## [Assignment]
Both the line containing "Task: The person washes" and the line containing "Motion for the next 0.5" belong to the span. Output exactly that span from the listing below, and nothing outside it.

## [Record extracts]
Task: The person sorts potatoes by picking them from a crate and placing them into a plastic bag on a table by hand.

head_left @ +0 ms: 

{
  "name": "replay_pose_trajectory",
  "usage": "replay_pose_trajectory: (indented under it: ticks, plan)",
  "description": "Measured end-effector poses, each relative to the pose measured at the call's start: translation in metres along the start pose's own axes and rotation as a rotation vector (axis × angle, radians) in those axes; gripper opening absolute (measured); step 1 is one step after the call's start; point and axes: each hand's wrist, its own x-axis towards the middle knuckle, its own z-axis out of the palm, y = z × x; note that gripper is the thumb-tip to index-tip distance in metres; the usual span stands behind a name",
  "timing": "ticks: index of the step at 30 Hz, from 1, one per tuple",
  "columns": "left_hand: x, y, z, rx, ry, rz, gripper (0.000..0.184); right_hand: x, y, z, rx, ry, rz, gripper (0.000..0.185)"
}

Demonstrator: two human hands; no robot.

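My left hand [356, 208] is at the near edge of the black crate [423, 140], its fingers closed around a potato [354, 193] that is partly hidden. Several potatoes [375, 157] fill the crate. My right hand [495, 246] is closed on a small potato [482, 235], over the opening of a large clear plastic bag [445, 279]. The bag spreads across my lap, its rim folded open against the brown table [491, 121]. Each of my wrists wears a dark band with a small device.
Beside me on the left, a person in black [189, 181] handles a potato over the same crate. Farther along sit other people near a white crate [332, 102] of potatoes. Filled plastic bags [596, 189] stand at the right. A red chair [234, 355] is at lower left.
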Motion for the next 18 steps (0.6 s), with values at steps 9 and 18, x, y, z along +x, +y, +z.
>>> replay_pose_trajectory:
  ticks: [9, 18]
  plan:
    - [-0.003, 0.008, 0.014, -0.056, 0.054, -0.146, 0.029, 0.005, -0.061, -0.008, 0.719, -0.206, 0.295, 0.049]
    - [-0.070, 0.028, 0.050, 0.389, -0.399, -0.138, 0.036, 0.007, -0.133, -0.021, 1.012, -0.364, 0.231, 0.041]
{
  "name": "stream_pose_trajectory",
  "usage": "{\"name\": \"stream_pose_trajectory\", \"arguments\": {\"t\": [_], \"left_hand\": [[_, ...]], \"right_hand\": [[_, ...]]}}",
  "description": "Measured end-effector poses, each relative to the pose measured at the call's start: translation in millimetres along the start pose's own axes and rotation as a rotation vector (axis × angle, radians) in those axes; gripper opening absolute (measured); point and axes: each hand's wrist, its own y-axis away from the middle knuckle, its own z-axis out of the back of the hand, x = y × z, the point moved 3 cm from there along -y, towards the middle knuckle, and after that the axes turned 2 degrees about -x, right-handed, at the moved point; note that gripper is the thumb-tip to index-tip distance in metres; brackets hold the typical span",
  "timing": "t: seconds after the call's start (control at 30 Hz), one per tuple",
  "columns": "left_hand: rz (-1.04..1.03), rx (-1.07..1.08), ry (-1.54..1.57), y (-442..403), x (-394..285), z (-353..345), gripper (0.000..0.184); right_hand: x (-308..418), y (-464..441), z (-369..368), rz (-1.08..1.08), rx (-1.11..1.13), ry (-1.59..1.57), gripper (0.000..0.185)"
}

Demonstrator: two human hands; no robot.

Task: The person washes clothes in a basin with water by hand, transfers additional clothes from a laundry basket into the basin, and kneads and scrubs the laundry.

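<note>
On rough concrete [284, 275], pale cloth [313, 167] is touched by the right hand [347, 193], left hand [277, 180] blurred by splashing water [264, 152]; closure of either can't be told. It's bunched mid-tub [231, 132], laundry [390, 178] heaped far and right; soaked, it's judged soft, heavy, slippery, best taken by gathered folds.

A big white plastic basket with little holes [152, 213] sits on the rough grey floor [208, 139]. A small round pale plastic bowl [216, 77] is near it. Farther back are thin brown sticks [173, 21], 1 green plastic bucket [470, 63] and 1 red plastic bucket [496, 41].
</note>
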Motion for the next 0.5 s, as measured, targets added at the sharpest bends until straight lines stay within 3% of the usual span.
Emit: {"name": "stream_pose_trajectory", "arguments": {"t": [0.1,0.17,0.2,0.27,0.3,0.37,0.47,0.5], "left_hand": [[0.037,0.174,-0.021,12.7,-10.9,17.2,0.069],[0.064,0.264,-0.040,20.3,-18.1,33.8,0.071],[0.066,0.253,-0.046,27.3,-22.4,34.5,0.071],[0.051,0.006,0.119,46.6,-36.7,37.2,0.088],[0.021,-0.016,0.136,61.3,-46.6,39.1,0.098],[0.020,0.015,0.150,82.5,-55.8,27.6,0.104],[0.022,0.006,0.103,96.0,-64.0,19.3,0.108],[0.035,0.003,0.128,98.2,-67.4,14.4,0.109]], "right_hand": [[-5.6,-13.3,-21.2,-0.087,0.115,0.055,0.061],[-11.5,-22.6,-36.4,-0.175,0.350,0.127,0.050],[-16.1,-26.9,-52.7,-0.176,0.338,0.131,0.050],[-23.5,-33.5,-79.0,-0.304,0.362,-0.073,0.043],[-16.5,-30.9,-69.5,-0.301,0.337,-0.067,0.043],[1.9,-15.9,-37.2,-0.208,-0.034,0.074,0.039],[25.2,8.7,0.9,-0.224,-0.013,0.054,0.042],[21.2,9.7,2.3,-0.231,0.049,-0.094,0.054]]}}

## [Answer for this exercise]
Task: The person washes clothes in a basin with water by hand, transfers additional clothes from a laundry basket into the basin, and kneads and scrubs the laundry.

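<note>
On rough concrete [284, 275], pale cloth [313, 167] is touched by the right hand [347, 193], left hand [277, 180] blurred by splashing water [264, 152]; closure of either can't be told. It's bunched mid-tub [231, 132], laundry [390, 178] heaped far and right; soaked, it's judged soft, heavy, slippery, best taken by gathered folds.

A big white plastic basket with little holes [152, 213] sits on the rough grey floor [208, 139]. A small round pale plastic bowl [216, 77] is near it. Farther back are thin brown sticks [173, 21], 1 green plastic bucket [470, 63] and 1 red plastic bucket [496, 41].
</note>
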Motion for the next 0.5 s, as measured, targets added at the sharpest bends until straight lines stay within 3% of the usual span.

The exercise has no further content.